Shiba Inu has recorded a sharp increase in its token burn rate, reflecting sustained activity across its ecosystem. The surge comes as broader market sentiment improves, supporting renewed interest in meme-based assets.
Burn Rate Spike Signals Supply Pressure
Recent data shows that Shiba Inu’s burn rate climbed by 405% within 24 hours. During this period, over 2.5 million SHIB tokens were permanently removed from circulation. These tokens were sent to inactive wallets, making them inaccessible.
This process reduces the total supply of SHIB. It is part of a long-term approach aimed at creating scarcity. A lower supply, combined with steady demand, can influence price movement over time.
The increase in burn activity follows a period of heightened network usage. More transactions often lead to higher burn volumes, depending on the mechanisms in place. The latest spike suggests that participation within the ecosystem remains active.
Positive Momentum Extends Into April
Shiba Inu has also shown signs of stabilizing after months of downward pressure. The asset has entered a more favorable phase alongside the broader crypto market recovery.
In April, SHIB has posted a gain of 3.82% as of the latest data. This marks a continuation of positive momentum after breaking a previous losing streak. The shift indicates improving sentiment among traders and holders.
Market conditions have supported this trend. Increased activity across major cryptocurrencies has contributed to renewed confidence. Shiba Inu appears to be benefiting from this broader shift.

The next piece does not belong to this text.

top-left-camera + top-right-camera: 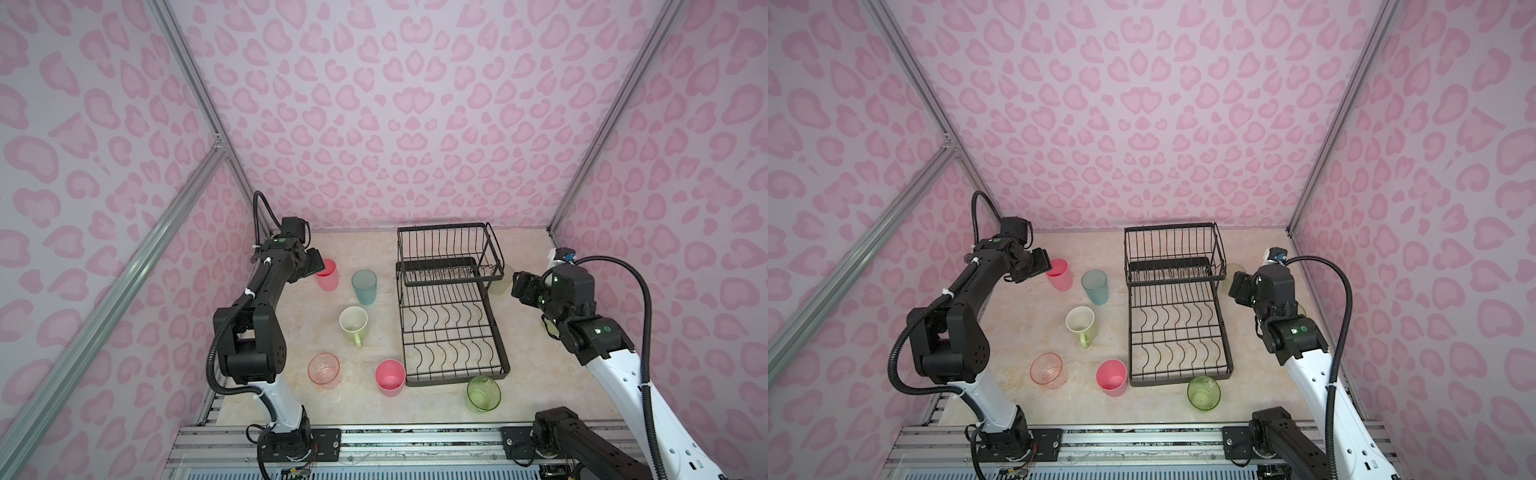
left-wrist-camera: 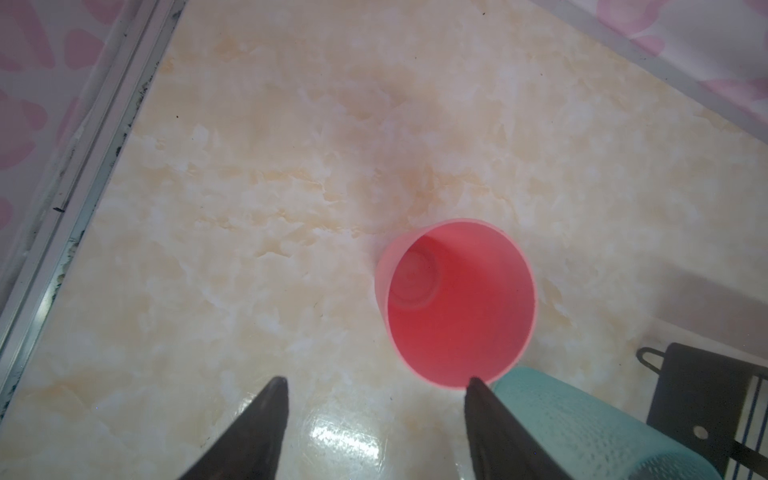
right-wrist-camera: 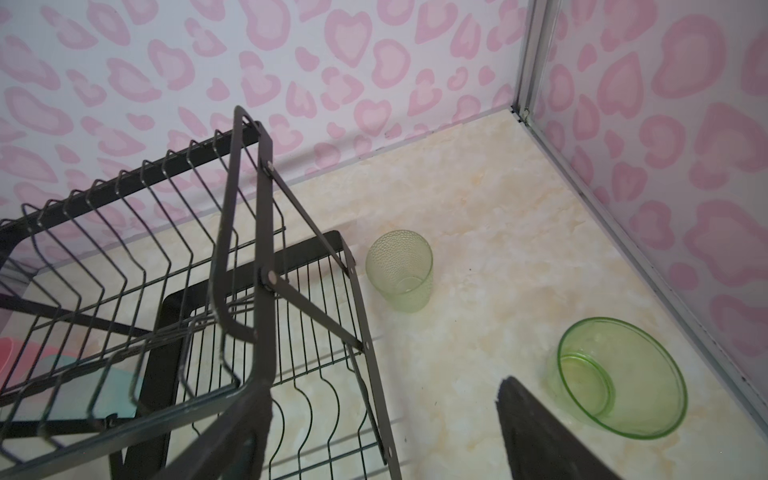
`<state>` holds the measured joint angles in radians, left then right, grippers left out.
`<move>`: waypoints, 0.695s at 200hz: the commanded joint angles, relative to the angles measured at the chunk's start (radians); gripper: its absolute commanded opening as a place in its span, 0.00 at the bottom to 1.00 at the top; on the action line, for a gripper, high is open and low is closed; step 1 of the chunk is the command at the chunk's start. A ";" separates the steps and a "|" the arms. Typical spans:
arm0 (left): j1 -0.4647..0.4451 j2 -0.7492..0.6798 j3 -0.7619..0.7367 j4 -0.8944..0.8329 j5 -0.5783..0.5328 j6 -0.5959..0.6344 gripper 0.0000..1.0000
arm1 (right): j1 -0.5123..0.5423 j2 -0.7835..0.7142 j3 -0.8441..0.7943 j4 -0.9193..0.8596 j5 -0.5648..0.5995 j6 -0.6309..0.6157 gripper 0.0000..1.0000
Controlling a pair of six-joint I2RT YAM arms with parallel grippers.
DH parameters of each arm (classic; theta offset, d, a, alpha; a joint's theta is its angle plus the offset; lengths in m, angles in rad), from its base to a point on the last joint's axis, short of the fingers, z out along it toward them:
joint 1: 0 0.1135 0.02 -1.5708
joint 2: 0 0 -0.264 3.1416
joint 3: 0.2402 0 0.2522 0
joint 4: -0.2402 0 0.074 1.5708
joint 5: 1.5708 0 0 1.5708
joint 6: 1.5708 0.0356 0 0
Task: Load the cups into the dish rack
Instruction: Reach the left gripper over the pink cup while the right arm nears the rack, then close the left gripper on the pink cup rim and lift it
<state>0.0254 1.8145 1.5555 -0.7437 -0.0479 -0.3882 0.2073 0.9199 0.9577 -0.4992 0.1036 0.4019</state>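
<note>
Marble tabletop (image 2: pixel 249 208); pink tumbler (image 2: pixel 457 303) stands just beyond the spread left hand (image 2: pixel 378 380).

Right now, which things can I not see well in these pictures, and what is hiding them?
Top views: wide green glass, nearly all behind the right arm.
Top views: textured pale glass, partly behind the dish rack.
Left wrist view: teal tumbler, cut by the edge and a finger.
Same view: that finger touching the pink tumbler? Unclear.

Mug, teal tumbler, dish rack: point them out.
mug (image 1: pixel 353 322), in a top view, inner floor
teal tumbler (image 1: pixel 365 293), in a top view, side wall
dish rack (image 1: pixel 457 379), in a top view, near rim
</note>
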 commanded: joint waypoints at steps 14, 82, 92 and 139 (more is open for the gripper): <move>0.006 0.059 0.019 -0.006 0.037 0.008 0.60 | 0.071 0.012 0.032 -0.051 -0.012 -0.011 0.84; 0.016 0.164 0.047 0.050 0.049 -0.014 0.50 | 0.231 0.075 0.087 -0.057 0.028 0.001 0.83; 0.016 0.173 0.048 0.057 0.048 -0.016 0.47 | 0.252 0.086 0.095 -0.059 0.036 0.003 0.82; 0.026 0.187 0.048 0.100 0.060 -0.026 0.32 | 0.315 0.120 0.132 -0.061 0.070 0.011 0.81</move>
<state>0.0467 1.9938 1.5913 -0.6838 -0.0025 -0.4099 0.5045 1.0241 1.0729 -0.5514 0.1413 0.4072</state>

While price growth remains moderate, the combination of rising burns and steady participation points to underlying strength. Investors continue to monitor these metrics closely, as they offer insight into the asset’s long-term outlook.
Shiba Inu now moves toward the end of April with the potential to close the month in positive territory. The coming weeks will determine whether this momentum can be sustained.